Cutting India’s growth rate by one percentage point due to the "temporary negative consumption shock" of demonetisation, the International Monetary Fund (IMF) predicted it to be 6.6 per cent for the current fiscal year, days after the World Bank also decelerated India's growth estimates.
The IMF also trimmed its growth forecast for the next fiscal year was to 7.2 per cent.
"In India, the growth forecast for the current (2016-17) and next fiscal year were trimmed by one percentage point and 0.4 percentage point, respectively, primarily due to the temporary negative consumption shock induced by cash shortages and payment disruptions associated with the recent currency note withdrawal and exchange initiative," the IMF said in its latest World Economic Outlook (WEO) update released today.

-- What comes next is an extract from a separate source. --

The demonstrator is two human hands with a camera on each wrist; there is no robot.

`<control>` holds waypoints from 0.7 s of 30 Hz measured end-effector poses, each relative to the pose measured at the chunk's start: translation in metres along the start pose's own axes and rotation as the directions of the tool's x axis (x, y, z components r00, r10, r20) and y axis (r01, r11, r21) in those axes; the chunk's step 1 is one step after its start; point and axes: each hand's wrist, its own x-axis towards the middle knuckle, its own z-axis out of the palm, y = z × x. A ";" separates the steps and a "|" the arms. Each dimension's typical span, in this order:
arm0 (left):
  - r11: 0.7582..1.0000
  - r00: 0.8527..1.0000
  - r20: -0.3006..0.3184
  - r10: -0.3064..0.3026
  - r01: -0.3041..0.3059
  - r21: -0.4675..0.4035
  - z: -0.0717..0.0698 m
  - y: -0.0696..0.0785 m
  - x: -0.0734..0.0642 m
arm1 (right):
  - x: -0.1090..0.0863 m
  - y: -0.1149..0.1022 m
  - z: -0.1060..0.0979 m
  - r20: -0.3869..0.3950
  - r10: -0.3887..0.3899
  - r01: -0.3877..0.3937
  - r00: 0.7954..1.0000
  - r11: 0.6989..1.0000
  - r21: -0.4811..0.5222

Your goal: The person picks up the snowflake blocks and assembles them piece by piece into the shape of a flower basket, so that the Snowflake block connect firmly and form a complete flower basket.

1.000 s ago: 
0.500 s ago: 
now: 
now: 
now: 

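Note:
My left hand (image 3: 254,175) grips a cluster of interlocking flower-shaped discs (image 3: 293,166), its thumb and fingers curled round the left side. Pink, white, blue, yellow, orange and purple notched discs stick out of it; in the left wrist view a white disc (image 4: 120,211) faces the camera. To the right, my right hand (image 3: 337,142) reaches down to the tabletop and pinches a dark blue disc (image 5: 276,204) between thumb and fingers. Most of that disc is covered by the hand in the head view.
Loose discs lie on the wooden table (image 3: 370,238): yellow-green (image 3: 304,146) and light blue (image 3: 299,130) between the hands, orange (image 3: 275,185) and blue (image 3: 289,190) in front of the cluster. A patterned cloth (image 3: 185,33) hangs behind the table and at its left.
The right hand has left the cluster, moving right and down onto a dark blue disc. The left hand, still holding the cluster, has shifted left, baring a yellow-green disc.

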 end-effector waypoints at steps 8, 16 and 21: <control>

The IMF said that after a lacklustre outturn in 2016, economic activity is projected to pick up pace in 2017 and 2018, especially in emerging market and developing economies.
The global growth for 2016 is now estimated at 3.1 per cent, in line with the October 2016 forecast.
Economic activity in both advanced economies and emerging market and developing economies (EMDEs) is forecast to accelerate in 2017-18, with global growth projected to be 3.4 per cent and 3.6 per cent, respectively, again unchanged from the October forecasts, it said.
India's growth in 2016 is now estimated to be 6.6 per cent as against 7.6 per cent earlier forecast, as per new projections.
In 2017, IMF has projected a growth rate of 7.2 per cent as against its previous forecast of 7.6 per cent.
The Indian economy is likely to revive to go back to its previously estimated growth rate of 7.7 per cent in 2018, according to the WEO update.
The cut in India's growth rates comes days after the World Bank decelerated India's GDP growth for 2016-17 fiscal to 7 per cent from its previous estimate of 7.6 per cent citing the impact of demonetisation. But forecast issued on January 11 said that India would regain momentum in the following years with a growth of 7.6 per cent and 7.8 per cent due to a reform initiatives.
"The immediate withdrawal of a large volume of currency in circulation and subsequent replacement with new notes announced by the government in November contributed to slowing growth in 2016," the World Bank said in its report.
In its first report after November's demonetisation, the World Bank said, "Indian growth is estimated to have decelerated to a still robust 7 per cent (in fiscal 2017 ending on March 31, 2017), with continued tailwinds from low oil prices and solid agricultural output partly offset by challenges associated with the withdrawal of a large volume of currency in circulation and subsequent replacement with new notes."
Despite IMF's downward revision of India's growth rate and a slight upward revision of China's growth projections, India continues to be the fastest growing countries among emerging economies.
But in 2016, China with 6.7 per cent has edged past India (6.6) with 0.1 percentage point.
The growth forecast for 2017 was revised up for China (to 6.5 per cent, 0.3 percentage point above the October forecast) on expectations of continued policy support, the IMF said. India's growth rate in 2017 as per the latest IMG projections is 7.2 per cent.
In 2018, China's growth rate is projected to be 6 per cent against India's 7.7 per cent.
IMF said, in China, continued reliance on policy stimulus measures, with rapid expansion of credit and slow progress in addressing corporate debt, especially in hardening the budget constraints of state-owned enterprises, raises the risk of a sharper slowdown or a disruptive adjustment.
These risks can be exacerbated by capital outflow pressures especially in a more unsettled external environment, the IMF said.
IMF said global activity could accelerate more strongly if policy stimulus turns out to be larger than currently projected in the US or China.
Notable negative risks to activity include a possible shift toward inward-looking policy platforms and protectionism, a sharper than expected tightening in global financial conditions that could interact with balance sheet weaknesses in parts of the euro area and in some emerging market economies, increased geopolitical tensions, and a more severe slowdown in China, it said.
Maurice Obstfeld, Economic Counsellor and IMF Research Department Director, at a news conference here, said among emerging economies, China remains a major driver of world economic developments.
"Our China growth upgrade for 2017 is a key factor underpinning the coming year's expected faster global recovery. This change reflects an expectation of continuing policy support; but a sharp or disruptive slowdown in the future remains a risk given continuing rapid credit expansion, impaired corporate debts, and persistent government support for inefficient state-owned firms," he said.
In light of the US economy's momentum coming into 2017 and the likely shift in policy mix, IMF has moderately raised its two-year projections for US growth.
"At this early stage, however, the specifics of future fiscal legislation remain unclear, as do the degree of net increase in government spending and the resulting impacts on aggregate demand, potential output, the Federal deficit, and the dollar," Obstfeld said.